Keaton, it's not your Us, you're just weird ;P jk


----------



## antoineccantin (Dec 3, 2013)

Ninja Storm said:


> According to Antoine my Us are weird 0_o



Show me the vid of you 9.70 official average.


----------



## scottishcuber (Dec 3, 2013)

Escher said:


> I use doubleflick U2' for every U2, means your RH repositioning (theres one semi reposition and one full one) is easier, plus I use RH third finger to do the M'. It's one of a few algs that U2' is ridiculously good for, like R' U2 R2 U R' U' R' U2 r U R U' r', which I think my PB is 0.86 with.
> 
> I probably wouldn't use that F perm in a speedsolve though, to be fair



I prefer LH ring-fingerM' + rightyU2 for the first one, then U2' for the rest. I'm really slow at the U2' L F' part when I use my left hand. But I see how it can be executed so fast now, thanks. 

Bruno is another good example which deserves heavy use of U2'.


----------



## rj (Dec 3, 2013)

Antisune and H-perm.


----------



## kcl (Dec 4, 2013)

Oh actually.. I have to modify all M Slice algs to use U' since I do M2 trigger with my right hand. It kinda stinks since I can't do U2'.


----------



## GuRoux (Dec 4, 2013)

kclejeune said:


> Oh actually.. I have to modify all M Slice algs to use U' since I do M2 trigger with my right hand. It kinda stinks since I can't do U2'.



same with me, but since I do so many mid slices / u moves, i'm not too bad at it.


----------



## kcl (Dec 4, 2013)

GuRoux said:


> same with me, but since I do so many mid slices / u moves, i'm not too bad at it.
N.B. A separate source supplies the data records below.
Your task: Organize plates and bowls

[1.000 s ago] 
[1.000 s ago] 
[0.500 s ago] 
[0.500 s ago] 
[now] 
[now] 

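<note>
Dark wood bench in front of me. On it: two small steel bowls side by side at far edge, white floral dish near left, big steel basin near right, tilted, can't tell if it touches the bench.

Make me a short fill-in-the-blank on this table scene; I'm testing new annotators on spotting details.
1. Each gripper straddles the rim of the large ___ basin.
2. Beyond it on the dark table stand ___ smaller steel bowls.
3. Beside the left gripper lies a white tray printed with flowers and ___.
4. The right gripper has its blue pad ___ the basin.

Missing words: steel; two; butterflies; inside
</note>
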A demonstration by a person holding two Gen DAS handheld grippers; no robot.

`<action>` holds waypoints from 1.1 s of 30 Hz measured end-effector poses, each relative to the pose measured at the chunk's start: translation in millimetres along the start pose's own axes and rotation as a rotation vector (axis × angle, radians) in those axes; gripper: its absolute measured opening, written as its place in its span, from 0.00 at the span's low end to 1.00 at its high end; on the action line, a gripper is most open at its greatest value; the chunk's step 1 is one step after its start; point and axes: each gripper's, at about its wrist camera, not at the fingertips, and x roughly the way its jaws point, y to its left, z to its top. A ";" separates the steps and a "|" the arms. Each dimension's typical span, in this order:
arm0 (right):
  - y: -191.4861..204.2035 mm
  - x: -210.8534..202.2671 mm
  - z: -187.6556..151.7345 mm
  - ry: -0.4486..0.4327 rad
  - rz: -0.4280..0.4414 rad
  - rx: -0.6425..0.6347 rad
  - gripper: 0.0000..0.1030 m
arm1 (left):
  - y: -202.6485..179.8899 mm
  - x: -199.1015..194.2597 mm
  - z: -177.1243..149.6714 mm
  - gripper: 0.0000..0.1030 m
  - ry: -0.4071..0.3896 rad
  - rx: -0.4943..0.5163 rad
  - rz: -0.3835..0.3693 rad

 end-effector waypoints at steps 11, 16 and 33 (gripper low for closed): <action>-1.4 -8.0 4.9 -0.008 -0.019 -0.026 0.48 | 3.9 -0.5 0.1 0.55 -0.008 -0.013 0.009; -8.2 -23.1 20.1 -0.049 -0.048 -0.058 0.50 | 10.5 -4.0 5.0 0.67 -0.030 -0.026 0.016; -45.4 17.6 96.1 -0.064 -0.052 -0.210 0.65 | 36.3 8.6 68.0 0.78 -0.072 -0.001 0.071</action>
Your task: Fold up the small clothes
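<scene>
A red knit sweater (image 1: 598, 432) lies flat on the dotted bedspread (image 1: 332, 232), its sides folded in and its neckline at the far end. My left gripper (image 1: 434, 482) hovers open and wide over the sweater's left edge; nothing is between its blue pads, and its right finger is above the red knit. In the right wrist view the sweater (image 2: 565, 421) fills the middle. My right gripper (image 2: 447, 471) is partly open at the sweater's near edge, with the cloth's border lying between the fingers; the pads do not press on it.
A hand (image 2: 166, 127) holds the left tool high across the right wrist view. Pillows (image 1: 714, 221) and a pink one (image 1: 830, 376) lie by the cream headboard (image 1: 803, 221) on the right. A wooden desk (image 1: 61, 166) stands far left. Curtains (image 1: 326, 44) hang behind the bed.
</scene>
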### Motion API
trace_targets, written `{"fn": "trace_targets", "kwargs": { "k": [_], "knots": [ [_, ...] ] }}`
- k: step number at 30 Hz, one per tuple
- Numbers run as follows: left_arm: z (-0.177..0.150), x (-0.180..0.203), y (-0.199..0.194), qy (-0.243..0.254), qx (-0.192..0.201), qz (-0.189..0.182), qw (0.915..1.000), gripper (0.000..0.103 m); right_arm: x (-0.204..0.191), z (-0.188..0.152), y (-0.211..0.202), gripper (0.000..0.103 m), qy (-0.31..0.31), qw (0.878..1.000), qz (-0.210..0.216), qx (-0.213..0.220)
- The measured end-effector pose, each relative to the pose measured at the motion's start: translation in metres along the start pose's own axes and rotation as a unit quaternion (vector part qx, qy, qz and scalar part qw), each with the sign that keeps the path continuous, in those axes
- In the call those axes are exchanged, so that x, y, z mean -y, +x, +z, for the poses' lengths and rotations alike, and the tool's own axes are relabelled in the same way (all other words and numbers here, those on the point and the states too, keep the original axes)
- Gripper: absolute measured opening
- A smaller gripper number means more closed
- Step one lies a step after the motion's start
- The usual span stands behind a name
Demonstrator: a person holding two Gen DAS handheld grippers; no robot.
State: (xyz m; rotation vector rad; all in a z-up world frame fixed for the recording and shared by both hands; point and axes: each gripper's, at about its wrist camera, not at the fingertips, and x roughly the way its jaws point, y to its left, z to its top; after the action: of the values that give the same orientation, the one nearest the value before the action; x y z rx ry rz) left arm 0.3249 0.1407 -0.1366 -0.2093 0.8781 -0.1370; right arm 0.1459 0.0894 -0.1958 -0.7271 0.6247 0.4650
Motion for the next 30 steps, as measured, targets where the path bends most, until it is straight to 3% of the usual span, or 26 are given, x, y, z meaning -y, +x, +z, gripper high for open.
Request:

Yeah same haha but I just wish I could lefty double flick


----------



## rj (Dec 4, 2013)

kclejeune said:


> Yeah same haha but I just wish I could lefty double flick



You can't? Practice, and get off the forums. Stachu says.


----------



## blackzabbathfan (Dec 4, 2013)

I do M's and M2s with my left hand. I also do a lefty A perm (r U' L D2 L' U L D2 L2).


----------



## kcl (Dec 4, 2013)

rj said:


> You can't? Practice, and get off the forums. Stachu says.



Bro I know it better than anyone, it's how I improve as quickly as I do. It's also why I can do righty U2. The difference is that my left hand pretty much refuses to do it.


----------



## rj (Dec 4, 2013)

kclejeune said:


> Bro I know it better than anyone, it's how I improve as quickly as I do. It's also why I can do righty U2. The difference is that my left hand pretty much refuses to do it.



Give it a spanking. Bad hand. And try typing alot.


----------



## kcl (Dec 4, 2013)

rj said:


> Give it a spanking. Bad hand. And try typing alot.



loool I type a ton. I'm close to 100WPM..


----------



## rj (Dec 4, 2013)

kclejeune said:


> loool I type a ton. I'm close to 100WPM..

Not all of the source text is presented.